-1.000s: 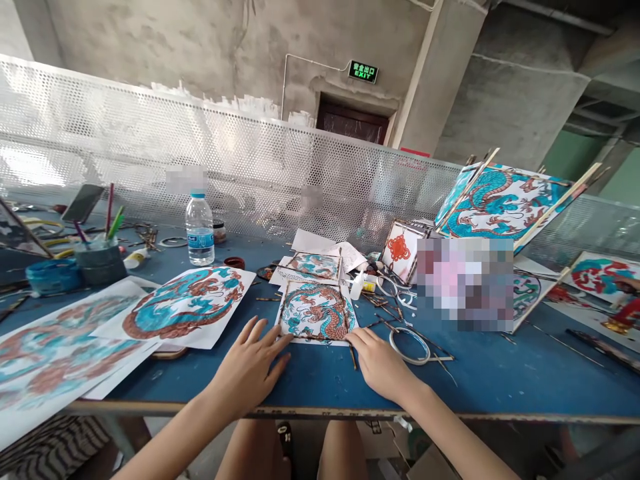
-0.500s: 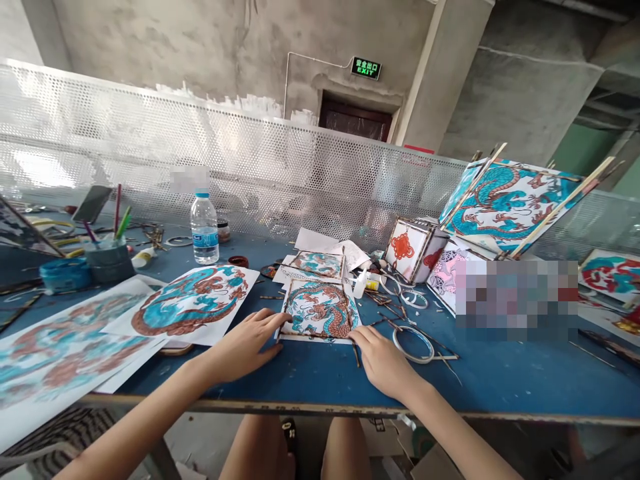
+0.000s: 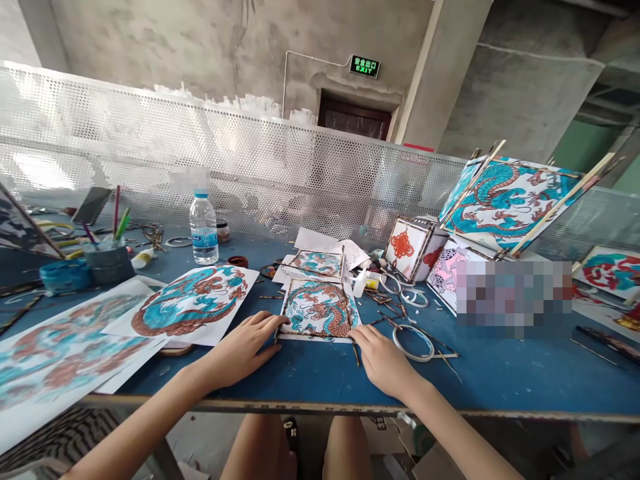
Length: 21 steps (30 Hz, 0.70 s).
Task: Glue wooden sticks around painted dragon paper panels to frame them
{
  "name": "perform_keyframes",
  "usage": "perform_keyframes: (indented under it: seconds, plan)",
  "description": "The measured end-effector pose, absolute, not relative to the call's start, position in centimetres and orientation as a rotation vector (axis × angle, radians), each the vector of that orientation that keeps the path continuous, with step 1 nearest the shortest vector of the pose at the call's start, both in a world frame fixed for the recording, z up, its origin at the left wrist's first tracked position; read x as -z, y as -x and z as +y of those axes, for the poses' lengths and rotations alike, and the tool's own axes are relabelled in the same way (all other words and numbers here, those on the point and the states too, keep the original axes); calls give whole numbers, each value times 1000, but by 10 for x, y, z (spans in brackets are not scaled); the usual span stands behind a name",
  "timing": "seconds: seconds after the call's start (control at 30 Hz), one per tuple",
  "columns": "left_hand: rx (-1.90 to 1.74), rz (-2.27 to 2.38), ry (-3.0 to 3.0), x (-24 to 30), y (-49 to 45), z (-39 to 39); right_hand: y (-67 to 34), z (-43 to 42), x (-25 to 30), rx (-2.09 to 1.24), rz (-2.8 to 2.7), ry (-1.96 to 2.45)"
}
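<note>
A white sheet painted with a blue and brown dragon (image 3: 320, 307) lies flat on the table in front of me, edged by thin dark sticks. Along its near edge runs a brown stick (image 3: 315, 335). My left hand (image 3: 247, 350) holds that stick at the left corner, with fingertips on top and the thumb lower down at the edge. At the right corner, the fingers of my right hand (image 3: 383, 360) are pressed together on the stick's other end. Their exact grip is partly hidden. Another small framed dragon picture (image 3: 317, 263) sits just behind.
Painted dragon sheets (image 3: 195, 300) spread to the left, near a water bottle (image 3: 204, 230) and a brush pot (image 3: 107, 260). On the right are tape rolls (image 3: 414, 343), a glue bottle (image 3: 360, 283), loose sticks, a lantern box (image 3: 410, 247) and a large dragon panel (image 3: 515, 200). Perforated metal screen (image 3: 300, 173) stands behind.
Both hands stay at the near corners of the framed dragon sheet. The left hand shifts very slightly; otherwise only the camera view moves a little.
</note>
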<state>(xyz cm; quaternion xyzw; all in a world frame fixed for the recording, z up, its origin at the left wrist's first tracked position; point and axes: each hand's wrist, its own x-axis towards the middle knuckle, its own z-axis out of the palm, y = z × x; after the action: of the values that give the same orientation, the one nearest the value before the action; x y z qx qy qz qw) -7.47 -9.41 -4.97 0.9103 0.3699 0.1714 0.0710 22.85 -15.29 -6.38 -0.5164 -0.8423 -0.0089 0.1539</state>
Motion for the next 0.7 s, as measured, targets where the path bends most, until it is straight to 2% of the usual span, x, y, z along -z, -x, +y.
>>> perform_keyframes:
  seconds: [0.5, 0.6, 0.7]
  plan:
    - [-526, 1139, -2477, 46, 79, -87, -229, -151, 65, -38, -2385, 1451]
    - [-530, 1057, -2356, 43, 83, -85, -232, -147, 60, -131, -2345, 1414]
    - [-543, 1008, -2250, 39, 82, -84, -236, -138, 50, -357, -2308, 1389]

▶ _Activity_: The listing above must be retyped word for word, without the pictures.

▶ _Answer space_:
-1.000s: 
-0.500s: 
+0.000s: 
Length: 21 steps (30 Hz, 0.70 s).
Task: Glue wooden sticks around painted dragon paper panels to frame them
{
  "name": "perform_keyframes",
  "usage": "perform_keyframes: (indented under it: seconds, plan)",
  "description": "The measured end-effector pose, absolute, not relative to the call's start, position in centimetres and orientation as a rotation vector (axis × angle, radians), each the vector of that orientation that keeps the path continuous, with step 1 nearest the shortest vector of the pose at the call's start, both in a world frame fixed for the recording, z up, its origin at the left wrist's first tracked position; read x as -z, y as -x and z as +y of those axes, for the poses' lengths and rotations alike, and the tool's own axes are relabelled in the same way (all other words and numbers here, those on the point and the states too, keep the original axes); calls give whole numbers, each value times 1000, but by 10 for x, y, z (spans in brackets are not scaled); the usual span stands behind a name",
  "timing": "seconds: seconds after the call's start (control at 30 Hz), one per tuple",
  "columns": "left_hand: rx (-1.90 to 1.74), rz (-2.27 to 2.38), ry (-3.0 to 3.0), x (-24 to 30), y (-49 to 45), z (-39 to 39); right_hand: y (-67 to 34), z (-43 to 42), x (-25 to 30), rx (-2.09 to 1.24), rz (-2.8 to 2.7), ry (-1.96 to 2.45)"
}
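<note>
A white sheet painted with a blue and brown dragon (image 3: 320, 307) lies flat on the table in front of me, edged by thin dark sticks. Along its near edge runs a brown stick (image 3: 315, 335). My left hand (image 3: 247, 350) holds that stick at the left corner, with fingertips on top and the thumb lower down at the edge. At the right corner, the fingers of my right hand (image 3: 383, 360) are pressed together on the stick's other end. Their exact grip is partly hidden. Another small framed dragon picture (image 3: 317, 263) sits just behind.
Painted dragon sheets (image 3: 195, 300) spread to the left, near a water bottle (image 3: 204, 230) and a brush pot (image 3: 107, 260). On the right are tape rolls (image 3: 414, 343), a glue bottle (image 3: 360, 283), loose sticks, a lantern box (image 3: 410, 247) and a large dragon panel (image 3: 515, 200). Perforated metal screen (image 3: 300, 173) stands behind.
Both hands stay at the near corners of the framed dragon sheet. The left hand shifts very slightly; otherwise only the camera view moves a little.
</note>
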<state>(xyz cm; quaternion xyzw; all in a world frame fixed for the recording, z up, its origin at the left wrist's first tracked position; point and axes: each hand's wrist, its own x-axis towards the middle knuckle, its own z-axis out of the palm, y = z × x; after the action: of the values that give the same orientation, the one nearest the value before the action; x y z qx qy qz qw) -7.47 -9.41 -4.97 0.9103 0.3699 0.1714 0.0710 22.85 -15.29 -6.38 -0.5164 -0.8423 -0.0089 0.1539</state>
Motion for the next 0.7 s, as measured, targets where the path bends most, until it is straight to 2% of the usual span, x, y, z along -z, -x, +y.
>>> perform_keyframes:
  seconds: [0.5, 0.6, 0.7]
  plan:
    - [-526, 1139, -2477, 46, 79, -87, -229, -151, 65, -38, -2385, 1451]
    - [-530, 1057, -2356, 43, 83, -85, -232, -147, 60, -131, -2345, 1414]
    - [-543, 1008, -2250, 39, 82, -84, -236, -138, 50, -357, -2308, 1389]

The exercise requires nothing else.